Of all the words of mice and movie critics, the saddest are, “It might have been good.”

One of the unspoken truths about modern movies is that most multiplex fare isn’t particularly distinguished or worthy of discussion. The movies aren’t that bad but neither are they that good, they’re just… well, you saw the Magnificent Seven remake, didn’t you?

Thankfully, every so often a movie comes along that puts a smile on the face of true film lovers (a different breed than those who can name every character in the MCU, it must be noted). As Pauline Kael wrote, “You know each other at once because you talk less about good movies than what you love in bad movies.”
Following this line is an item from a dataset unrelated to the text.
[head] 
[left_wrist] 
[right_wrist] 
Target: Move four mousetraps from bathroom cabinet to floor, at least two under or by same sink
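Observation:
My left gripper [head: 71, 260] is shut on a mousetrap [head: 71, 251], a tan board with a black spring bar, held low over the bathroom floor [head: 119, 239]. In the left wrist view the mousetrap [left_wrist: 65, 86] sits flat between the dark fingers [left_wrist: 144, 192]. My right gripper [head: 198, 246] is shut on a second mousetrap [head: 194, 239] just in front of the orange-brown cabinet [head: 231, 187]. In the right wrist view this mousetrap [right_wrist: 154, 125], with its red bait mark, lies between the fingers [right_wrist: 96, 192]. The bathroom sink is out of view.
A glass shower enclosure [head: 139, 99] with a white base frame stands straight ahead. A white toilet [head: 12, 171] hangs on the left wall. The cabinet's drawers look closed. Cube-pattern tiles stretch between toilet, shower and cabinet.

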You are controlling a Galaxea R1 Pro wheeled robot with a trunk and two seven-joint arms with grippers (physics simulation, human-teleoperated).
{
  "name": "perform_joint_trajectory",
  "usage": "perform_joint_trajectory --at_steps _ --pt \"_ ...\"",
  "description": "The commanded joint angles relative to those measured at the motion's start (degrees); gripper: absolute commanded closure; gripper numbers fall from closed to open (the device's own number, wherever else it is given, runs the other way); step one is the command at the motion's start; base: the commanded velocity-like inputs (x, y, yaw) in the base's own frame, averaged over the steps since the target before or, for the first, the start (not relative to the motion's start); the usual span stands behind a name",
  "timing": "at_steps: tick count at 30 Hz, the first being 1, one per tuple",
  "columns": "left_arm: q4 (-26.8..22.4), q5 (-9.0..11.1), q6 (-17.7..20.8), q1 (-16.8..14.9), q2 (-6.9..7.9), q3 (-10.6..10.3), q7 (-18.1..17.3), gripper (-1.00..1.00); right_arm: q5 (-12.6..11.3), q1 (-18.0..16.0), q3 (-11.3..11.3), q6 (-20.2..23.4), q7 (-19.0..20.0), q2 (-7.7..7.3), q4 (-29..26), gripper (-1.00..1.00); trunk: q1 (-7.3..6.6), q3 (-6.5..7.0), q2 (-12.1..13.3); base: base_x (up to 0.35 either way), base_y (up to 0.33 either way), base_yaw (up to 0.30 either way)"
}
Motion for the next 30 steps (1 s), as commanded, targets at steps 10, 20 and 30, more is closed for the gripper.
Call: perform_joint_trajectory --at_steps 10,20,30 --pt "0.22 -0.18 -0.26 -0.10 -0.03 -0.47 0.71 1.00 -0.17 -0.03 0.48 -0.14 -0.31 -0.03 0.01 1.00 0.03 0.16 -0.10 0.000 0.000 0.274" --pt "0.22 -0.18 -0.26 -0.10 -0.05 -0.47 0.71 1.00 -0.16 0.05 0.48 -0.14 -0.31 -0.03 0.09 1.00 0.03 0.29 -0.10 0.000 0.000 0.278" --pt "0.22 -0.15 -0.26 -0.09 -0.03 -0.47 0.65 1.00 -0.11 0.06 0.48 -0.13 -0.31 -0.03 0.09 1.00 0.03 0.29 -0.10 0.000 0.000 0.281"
Thor: The Dark World is a bad movie but it’s difficult to imagine audiences lining up for a midnight screening fifteen years after its release the way they did for Troll 2. That film went on to an afterlife that included sold-out screenings, a documentary and cult status for its cast and crew, an incredible feat for a movie about vegetarian elves portrayed by little people wearing rubber masks and burlap sacks.

In the canon of enjoyably bad cinema, there just aren’t enough movies like Troll 2 to go around. But as you’ll see, that doesn’t mean Hollywood ever stopped trying to make them.

10. Battlefield Earth

Tommy Wiseau The Room Behind The Scenes
Warner Bros.

Scholars debate whether he actually said it, but this quote is often attributed to Scientology founder L Ron Hubbard: “Writing for a penny a word is ridiculous. If a man really wants to make a million dollars, the best way would be to start his own religion.”

Based on Hubbard’s novel, Battlefield Earth is one of the most terrifying films of the 21st Century. It shows the kind of pictures Hollywood will make when Scientologists replace all the creative personnel with pod people. It’s also proof that stars should never, ever be allowed to realize their dream projects.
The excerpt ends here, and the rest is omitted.